:: Problem requirements ::
In the data below, which lines hold the word "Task"? Copy them.

Source information Start Marker

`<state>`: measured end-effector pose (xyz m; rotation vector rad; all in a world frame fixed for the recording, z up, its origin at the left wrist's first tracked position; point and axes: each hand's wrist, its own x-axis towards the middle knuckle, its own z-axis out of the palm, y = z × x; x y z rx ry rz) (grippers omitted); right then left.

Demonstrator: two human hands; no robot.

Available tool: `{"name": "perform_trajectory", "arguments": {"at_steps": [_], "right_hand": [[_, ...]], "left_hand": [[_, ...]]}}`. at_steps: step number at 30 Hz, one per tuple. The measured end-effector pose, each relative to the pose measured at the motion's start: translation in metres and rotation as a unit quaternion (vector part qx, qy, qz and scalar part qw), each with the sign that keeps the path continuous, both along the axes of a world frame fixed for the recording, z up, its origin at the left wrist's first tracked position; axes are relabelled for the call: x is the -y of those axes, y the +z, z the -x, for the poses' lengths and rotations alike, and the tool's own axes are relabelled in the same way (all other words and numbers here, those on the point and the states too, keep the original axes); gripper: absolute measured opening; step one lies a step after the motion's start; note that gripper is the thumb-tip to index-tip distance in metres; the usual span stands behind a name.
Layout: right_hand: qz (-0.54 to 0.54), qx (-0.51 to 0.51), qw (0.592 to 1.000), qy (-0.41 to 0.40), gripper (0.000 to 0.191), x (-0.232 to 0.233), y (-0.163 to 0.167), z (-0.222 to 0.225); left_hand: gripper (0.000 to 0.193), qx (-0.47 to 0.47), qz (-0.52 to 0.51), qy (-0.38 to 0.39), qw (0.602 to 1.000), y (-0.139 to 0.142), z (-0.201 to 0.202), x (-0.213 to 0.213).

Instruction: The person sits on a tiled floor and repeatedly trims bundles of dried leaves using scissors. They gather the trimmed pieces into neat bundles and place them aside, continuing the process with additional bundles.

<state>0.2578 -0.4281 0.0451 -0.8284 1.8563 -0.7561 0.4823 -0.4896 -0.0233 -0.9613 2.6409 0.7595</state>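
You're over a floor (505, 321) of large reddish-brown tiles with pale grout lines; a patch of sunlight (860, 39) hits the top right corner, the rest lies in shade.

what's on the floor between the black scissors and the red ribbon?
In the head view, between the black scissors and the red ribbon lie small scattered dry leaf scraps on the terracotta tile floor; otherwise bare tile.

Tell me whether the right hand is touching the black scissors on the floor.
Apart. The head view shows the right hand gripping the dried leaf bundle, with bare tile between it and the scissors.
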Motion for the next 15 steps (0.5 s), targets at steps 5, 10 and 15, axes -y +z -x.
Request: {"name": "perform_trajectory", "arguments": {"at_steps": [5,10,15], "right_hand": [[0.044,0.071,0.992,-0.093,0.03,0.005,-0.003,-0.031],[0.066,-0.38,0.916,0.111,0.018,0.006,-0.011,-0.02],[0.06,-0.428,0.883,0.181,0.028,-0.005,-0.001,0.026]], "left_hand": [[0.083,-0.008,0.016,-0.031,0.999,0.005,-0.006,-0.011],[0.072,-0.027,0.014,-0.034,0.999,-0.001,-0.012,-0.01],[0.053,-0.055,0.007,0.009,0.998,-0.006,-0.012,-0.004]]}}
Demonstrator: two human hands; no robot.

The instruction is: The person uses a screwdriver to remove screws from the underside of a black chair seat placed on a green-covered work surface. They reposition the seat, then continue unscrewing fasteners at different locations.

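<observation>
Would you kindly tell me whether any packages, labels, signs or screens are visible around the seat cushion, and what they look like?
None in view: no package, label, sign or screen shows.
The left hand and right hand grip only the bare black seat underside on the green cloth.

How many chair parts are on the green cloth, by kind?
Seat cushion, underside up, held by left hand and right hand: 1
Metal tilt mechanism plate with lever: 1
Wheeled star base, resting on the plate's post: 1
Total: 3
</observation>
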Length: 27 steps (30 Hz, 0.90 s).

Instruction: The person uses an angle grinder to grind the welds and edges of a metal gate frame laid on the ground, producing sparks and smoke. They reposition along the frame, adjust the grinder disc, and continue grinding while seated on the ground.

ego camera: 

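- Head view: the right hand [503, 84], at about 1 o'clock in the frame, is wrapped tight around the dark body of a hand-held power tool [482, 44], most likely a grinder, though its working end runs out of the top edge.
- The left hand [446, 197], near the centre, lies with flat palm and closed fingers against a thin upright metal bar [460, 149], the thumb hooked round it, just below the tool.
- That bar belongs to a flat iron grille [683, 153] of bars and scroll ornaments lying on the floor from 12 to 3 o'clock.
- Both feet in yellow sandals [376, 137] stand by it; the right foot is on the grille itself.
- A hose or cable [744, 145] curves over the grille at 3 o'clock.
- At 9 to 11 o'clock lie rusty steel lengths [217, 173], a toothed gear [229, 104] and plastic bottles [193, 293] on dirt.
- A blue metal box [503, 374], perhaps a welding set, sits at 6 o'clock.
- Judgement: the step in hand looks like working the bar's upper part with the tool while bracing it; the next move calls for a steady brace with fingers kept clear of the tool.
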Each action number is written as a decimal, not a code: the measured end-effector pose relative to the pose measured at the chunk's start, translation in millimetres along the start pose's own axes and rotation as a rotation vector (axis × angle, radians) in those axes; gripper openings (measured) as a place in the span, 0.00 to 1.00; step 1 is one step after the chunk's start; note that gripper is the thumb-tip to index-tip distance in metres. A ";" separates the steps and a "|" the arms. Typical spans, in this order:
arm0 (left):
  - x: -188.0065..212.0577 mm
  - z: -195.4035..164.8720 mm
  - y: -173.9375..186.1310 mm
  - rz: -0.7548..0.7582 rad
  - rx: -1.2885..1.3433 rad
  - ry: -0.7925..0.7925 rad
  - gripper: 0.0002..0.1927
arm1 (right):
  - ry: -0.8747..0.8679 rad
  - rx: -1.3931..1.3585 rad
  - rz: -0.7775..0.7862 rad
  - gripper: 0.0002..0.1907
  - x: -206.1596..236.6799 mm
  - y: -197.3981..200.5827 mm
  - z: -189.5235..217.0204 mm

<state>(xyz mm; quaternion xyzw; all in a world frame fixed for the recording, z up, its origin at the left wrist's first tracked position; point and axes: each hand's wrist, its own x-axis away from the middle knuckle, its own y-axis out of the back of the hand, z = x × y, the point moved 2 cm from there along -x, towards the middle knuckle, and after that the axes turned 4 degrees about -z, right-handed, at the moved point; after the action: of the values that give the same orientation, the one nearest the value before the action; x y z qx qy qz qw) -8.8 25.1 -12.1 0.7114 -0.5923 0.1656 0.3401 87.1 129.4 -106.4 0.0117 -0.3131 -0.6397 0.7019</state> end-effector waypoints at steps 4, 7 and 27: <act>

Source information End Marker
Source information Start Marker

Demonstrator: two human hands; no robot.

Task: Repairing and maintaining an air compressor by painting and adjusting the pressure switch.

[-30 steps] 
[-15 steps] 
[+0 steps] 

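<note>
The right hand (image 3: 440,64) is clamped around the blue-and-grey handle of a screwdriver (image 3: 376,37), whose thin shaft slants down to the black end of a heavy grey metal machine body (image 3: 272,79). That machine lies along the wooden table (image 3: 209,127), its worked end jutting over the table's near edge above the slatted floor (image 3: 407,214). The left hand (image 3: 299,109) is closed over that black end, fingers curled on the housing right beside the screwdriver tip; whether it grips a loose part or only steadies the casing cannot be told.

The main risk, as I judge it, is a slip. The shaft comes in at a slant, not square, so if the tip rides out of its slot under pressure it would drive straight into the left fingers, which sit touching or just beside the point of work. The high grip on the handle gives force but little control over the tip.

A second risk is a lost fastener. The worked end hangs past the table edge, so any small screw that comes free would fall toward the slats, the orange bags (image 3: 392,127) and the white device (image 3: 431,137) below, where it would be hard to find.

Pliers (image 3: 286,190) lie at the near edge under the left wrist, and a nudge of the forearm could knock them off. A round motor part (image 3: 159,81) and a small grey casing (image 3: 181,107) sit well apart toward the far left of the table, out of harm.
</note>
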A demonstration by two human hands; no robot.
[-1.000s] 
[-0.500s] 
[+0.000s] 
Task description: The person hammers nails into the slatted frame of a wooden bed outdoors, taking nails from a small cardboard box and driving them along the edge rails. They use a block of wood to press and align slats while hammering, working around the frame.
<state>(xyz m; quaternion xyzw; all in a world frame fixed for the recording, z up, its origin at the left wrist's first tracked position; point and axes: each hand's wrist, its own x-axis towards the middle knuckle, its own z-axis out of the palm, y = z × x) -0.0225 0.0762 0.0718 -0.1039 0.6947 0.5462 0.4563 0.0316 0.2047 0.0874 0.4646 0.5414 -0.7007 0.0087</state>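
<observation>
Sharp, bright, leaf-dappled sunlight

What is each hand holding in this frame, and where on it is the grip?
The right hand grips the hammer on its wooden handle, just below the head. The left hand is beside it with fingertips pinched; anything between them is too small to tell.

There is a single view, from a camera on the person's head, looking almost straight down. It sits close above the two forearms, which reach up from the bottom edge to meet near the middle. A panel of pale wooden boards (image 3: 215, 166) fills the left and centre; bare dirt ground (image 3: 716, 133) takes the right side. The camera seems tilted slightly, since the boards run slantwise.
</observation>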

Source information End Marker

:: Answer for this exercise ::
Task: Repairing and maintaining an air compressor by painting and adjusting the pressure switch.
Task description: The person hammers nails into the slatted frame of a wooden bed outdoors, taking nails from a small cardboard box and driving them along the edge rails. They use a block of wood to press and align slats while hammering, working around the frame.

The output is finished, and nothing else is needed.